Los militares que van rumbo al Medio Oriente hacen parte de la Unidad Expedicionaria de Infantería número 11 de la Marina y el Grupo Anfibio Boxer.



Un nuevo movimiento estratégico de tropas estadounidenses enciende las alertas en el escenario internacional. De acuerdo con un informe divulgado por la cadena CNN, miles de efectivos de la Infantería de Marina de Estados Unidos están siendo trasladados hacia Oriente Medio, en medio del aumento de tensiones con Irán.

Según el reporte, la Unidad Expedicionaria de Infantería de Marina número 11 y el Grupo Anfibio Boxer modificaron su despliegue inicial —que contemplaba operaciones en la región del Indopacífico— para dirigirse hacia esta zona estratégica. La decisión habría sido confirmada por fuentes cercanas al Departamento de Defensa.

No obstante, aún no existe claridad sobre si la totalidad de estas fuerzas será desplegada en Oriente Medio o si solo una parte permanecerá en la región. Tampoco se han detallado las misiones específicas que cumplirán una vez lleguen a su destino.

Este movimiento se suma a otros reportados recientemente. El diario The Wall Street Journal informó que la Unidad Expedicionaria número 31 y el Grupo Anfibio Trípoli, que se encontraban en Japón, también fueron redirigidos hacia Oriente Medio y, hasta hace pocos días, estaban en tránsito cerca de Singapur.

Las unidades expedicionarias de la Marina estadounidense son consideradas fuerzas de respuesta rápida, compuestas por cerca de 2.200 marines y marineros. En conjunto con los grupos anfibios, estas fuerzas pueden alcanzar aproximadamente los 4.500 efectivos, con capacidad de operar en tierra, aire y mar.

Además, cuentan con entrenamiento especializado que les permite sostener operaciones prolongadas, incluyendo misiones de carácter especial, lo que las convierte en un componente clave en escenarios de crisis o conflicto.

El refuerzo militar se produce en el contexto de la confrontación que mantienen Estados Unidos e Israel con Irán, un conflicto que, según reportes internacionales, se intensificó desde finales de febrero.

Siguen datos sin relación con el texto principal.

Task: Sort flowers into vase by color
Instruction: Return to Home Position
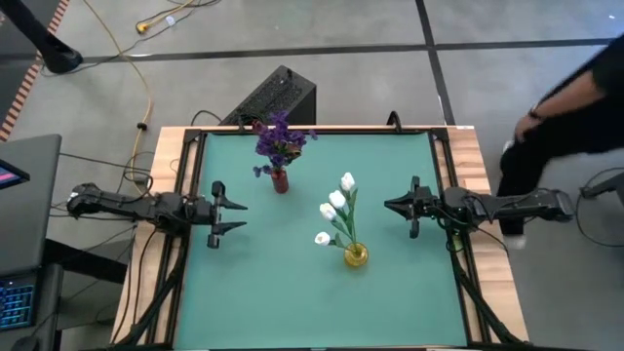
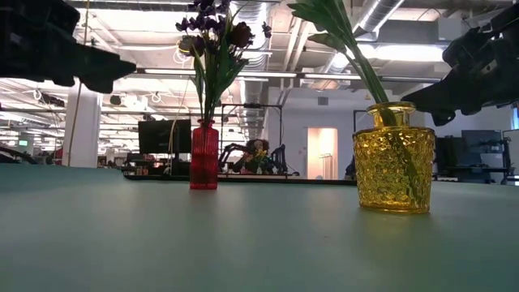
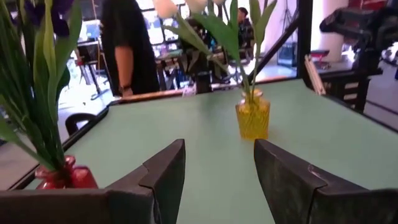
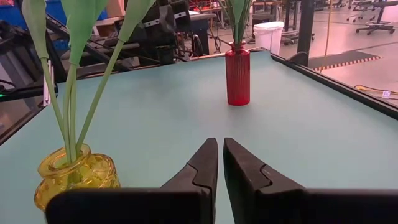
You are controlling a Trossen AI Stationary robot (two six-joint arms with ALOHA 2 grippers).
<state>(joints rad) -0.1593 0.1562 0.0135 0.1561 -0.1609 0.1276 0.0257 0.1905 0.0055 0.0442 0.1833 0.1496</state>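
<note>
With the left fingers (image 1: 232, 214) spread wide and empty and the right fingers (image 1: 395, 206) pressed shut on nothing, the white flowers (image 1: 336, 203) stood in the yellow vase (image 1: 356, 255) between them, nearer the right, where a careless sweep could have clipped the leaning stems and toppled it.

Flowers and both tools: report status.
Left tool open, left edge; right tool shut, right edge. White flowers in yellow vase, purple flowers in red vase. Person off table, right side.

Left gripper (image 1: 241, 215) fingers spread; right gripper (image 1: 390, 206) fingers pressed together; both arms level, facing inward.
</note>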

Sin embargo, el presidente Donald Trump no ha precisado la duración ni el alcance de las operaciones en curso.

Este nuevo despliegue refleja la creciente tensión en Oriente Medio y deja abierta la posibilidad de una mayor escalada en la región, mientras la comunidad internacional sigue de cerca los movimientos militares y sus implicaciones geopolíticas.